— PROBLEM TO SOLVE —
Only a number is required: how many lines of the material contain the word "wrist"?
-- DATA PROVIDED follows --
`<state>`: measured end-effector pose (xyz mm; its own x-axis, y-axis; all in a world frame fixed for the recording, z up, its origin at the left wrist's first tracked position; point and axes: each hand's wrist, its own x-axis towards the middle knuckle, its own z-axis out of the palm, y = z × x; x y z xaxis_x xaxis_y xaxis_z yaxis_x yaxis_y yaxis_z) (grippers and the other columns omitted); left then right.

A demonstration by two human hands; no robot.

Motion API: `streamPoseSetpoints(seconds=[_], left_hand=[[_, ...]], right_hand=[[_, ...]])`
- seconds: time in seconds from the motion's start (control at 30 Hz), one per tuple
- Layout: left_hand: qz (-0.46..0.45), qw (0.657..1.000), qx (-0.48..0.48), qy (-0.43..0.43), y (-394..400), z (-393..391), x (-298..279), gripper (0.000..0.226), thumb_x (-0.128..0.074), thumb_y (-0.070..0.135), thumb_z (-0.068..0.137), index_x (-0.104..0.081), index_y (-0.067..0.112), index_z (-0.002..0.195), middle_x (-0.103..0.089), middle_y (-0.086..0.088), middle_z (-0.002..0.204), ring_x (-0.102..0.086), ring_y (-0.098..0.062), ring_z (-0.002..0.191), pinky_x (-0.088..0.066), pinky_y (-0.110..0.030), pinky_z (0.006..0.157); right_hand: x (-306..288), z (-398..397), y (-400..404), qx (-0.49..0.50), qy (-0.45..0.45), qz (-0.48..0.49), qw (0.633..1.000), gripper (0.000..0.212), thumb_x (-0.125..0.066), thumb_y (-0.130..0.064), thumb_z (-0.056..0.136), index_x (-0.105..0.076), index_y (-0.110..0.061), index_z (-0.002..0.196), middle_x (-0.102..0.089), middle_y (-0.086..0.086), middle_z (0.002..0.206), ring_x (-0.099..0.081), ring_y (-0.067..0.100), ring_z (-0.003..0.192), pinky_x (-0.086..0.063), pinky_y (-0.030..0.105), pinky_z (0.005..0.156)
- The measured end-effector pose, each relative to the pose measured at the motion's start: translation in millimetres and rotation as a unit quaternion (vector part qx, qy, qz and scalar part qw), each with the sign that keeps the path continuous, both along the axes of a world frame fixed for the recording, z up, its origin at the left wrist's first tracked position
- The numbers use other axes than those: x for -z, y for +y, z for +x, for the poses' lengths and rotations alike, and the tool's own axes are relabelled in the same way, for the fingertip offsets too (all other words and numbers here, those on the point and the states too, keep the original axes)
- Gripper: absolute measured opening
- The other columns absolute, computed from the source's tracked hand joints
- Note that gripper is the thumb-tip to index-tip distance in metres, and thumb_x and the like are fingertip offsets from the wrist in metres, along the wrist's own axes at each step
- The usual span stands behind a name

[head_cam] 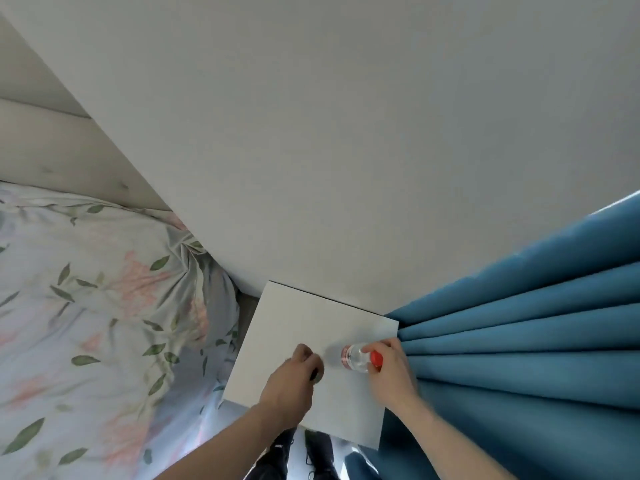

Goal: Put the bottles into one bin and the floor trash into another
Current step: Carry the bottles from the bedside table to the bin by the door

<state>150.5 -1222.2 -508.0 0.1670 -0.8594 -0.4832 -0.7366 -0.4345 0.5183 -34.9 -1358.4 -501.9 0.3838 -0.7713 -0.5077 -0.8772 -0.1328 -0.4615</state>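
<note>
Right hand (388, 368) grips bottle (356, 358); left hand (294, 379) curled beside it.

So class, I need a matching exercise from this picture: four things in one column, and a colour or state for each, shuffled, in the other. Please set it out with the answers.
Column one:
1. bottle cap
2. curtain
3. bedding
4. bottle

Column two:
A. floral print with green leaves
B. red
C. clear, held by the right hand over the white bedside table
D. blue, hanging in folds

Pairs: 1-B, 2-D, 3-A, 4-C
</note>
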Motion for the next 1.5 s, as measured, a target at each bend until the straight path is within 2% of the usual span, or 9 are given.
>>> streamPoseSetpoints(seconds=[0.07,0.17,0.37,0.5,0.6,0.9,1.0,1.23,1.5], left_hand=[[-0.009,0.999,-0.039,0.0,25,-2,-33,0.029,-0.047,0.005,0.084,-0.053,0.028,0.101,-0.041,0.013,0.113,-0.049,-0.017,0.066,-0.04,-0.031,0.056],[-0.035,0.995,-0.093,-0.003,73,-5,-71,0.03,-0.051,0.008,0.086,-0.053,0.033,0.103,-0.042,0.018,0.112,-0.055,-0.014,0.068,-0.049,-0.034,0.059],[-0.084,0.963,-0.254,-0.034,180,-22,-131,0.024,-0.06,0.026,0.094,-0.054,0.04,0.112,-0.041,0.026,0.114,-0.058,-0.005,0.077,-0.053,-0.028,0.067],[-0.105,0.922,-0.369,-0.044,253,-48,-162,0.024,-0.065,0.029,0.092,-0.055,0.044,0.108,-0.045,0.028,0.112,-0.059,-0.001,0.078,-0.054,-0.026,0.067],[-0.128,0.872,-0.469,-0.056,308,-66,-185,0.022,-0.068,0.032,0.092,-0.057,0.047,0.105,-0.048,0.029,0.111,-0.06,-0.001,0.081,-0.053,-0.023,0.068],[-0.152,0.716,-0.673,-0.107,505,-127,-233,0.024,-0.07,0.029,0.091,-0.058,0.046,0.102,-0.05,0.026,0.111,-0.059,0.0,0.089,-0.045,-0.015,0.066],[-0.154,0.675,-0.711,-0.122,581,-152,-247,0.024,-0.07,0.027,0.09,-0.058,0.045,0.102,-0.05,0.025,0.111,-0.057,-0.001,0.091,-0.047,-0.017,0.069],[-0.14,0.575,-0.789,-0.166,743,-210,-262,0.023,-0.069,0.029,0.089,-0.058,0.045,0.102,-0.051,0.026,0.114,-0.059,-0.002,0.09,-0.053,-0.026,0.074],[-0.138,0.42,-0.875,-0.198,863,-265,-260,0.03,-0.071,0.026,0.087,-0.059,0.047,0.104,-0.054,0.029,0.113,-0.06,0.0,0.092,-0.054,-0.029,0.079]], right_hand=[[-26,-8,18,-0.019,-0.001,0.004,1.0,0.023,-0.063,-0.016,0.095,-0.066,-0.029,0.114,-0.046,-0.014,0.12,-0.06,0.012,0.097,-0.053,0.026,0.087],[-55,-18,48,-0.063,-0.025,0.008,0.998,0.018,-0.06,-0.022,0.097,-0.064,-0.032,0.112,-0.046,-0.019,0.118,-0.059,0.008,0.094,-0.05,0.02,0.08],[-97,-6,93,-0.219,-0.072,0.03,0.973,0.021,-0.065,-0.028,0.095,-0.061,-0.042,0.109,-0.047,-0.028,0.115,-0.06,0.002,0.095,-0.042,0.006,0.077],[-124,20,134,-0.306,-0.112,0.029,0.945,0.025,-0.069,-0.028,0.087,-0.063,-0.043,0.106,-0.052,-0.026,0.113,-0.061,0.002,0.097,-0.047,0.013,0.083],[-147,50,174,-0.384,-0.142,0.043,0.911,0.028,-0.069,-0.025,0.083,-0.066,-0.041,0.106,-0.055,-0.023,0.111,-0.061,0.002,0.096,-0.05,0.019,0.084],[-201,123,375,-0.612,-0.182,0.035,0.769,0.026,-0.073,-0.03,0.087,-0.063,-0.045,0.106,-0.054,-0.028,0.108,-0.057,-0.004,0.097,-0.047,0.015,0.082],[-211,131,463,-0.653,-0.206,0.045,0.727,0.028,-0.075,-0.027,0.086,-0.065,-0.043,0.106,-0.055,-0.026,0.106,-0.058,-0.001,0.095,-0.046,0.012,0.079],[-230,126,659,-0.736,-0.227,0.077,0.633,0.026,-0.077,-0.03,0.086,-0.066,-0.042,0.107,-0.056,-0.026,0.107,-0.061,0.004,0.092,-0.052,0.018,0.08],[-258,126,833,-0.843,-0.223,0.071,0.485,0.028,-0.076,-0.035,0.085,-0.065,-0.044,0.11,-0.057,-0.028,0.106,-0.058,0.001,0.095,-0.052,0.019,0.081]])
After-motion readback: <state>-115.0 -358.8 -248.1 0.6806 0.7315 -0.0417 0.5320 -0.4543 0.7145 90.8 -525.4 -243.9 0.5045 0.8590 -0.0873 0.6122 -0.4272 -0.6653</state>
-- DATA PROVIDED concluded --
— SOLUTION —
3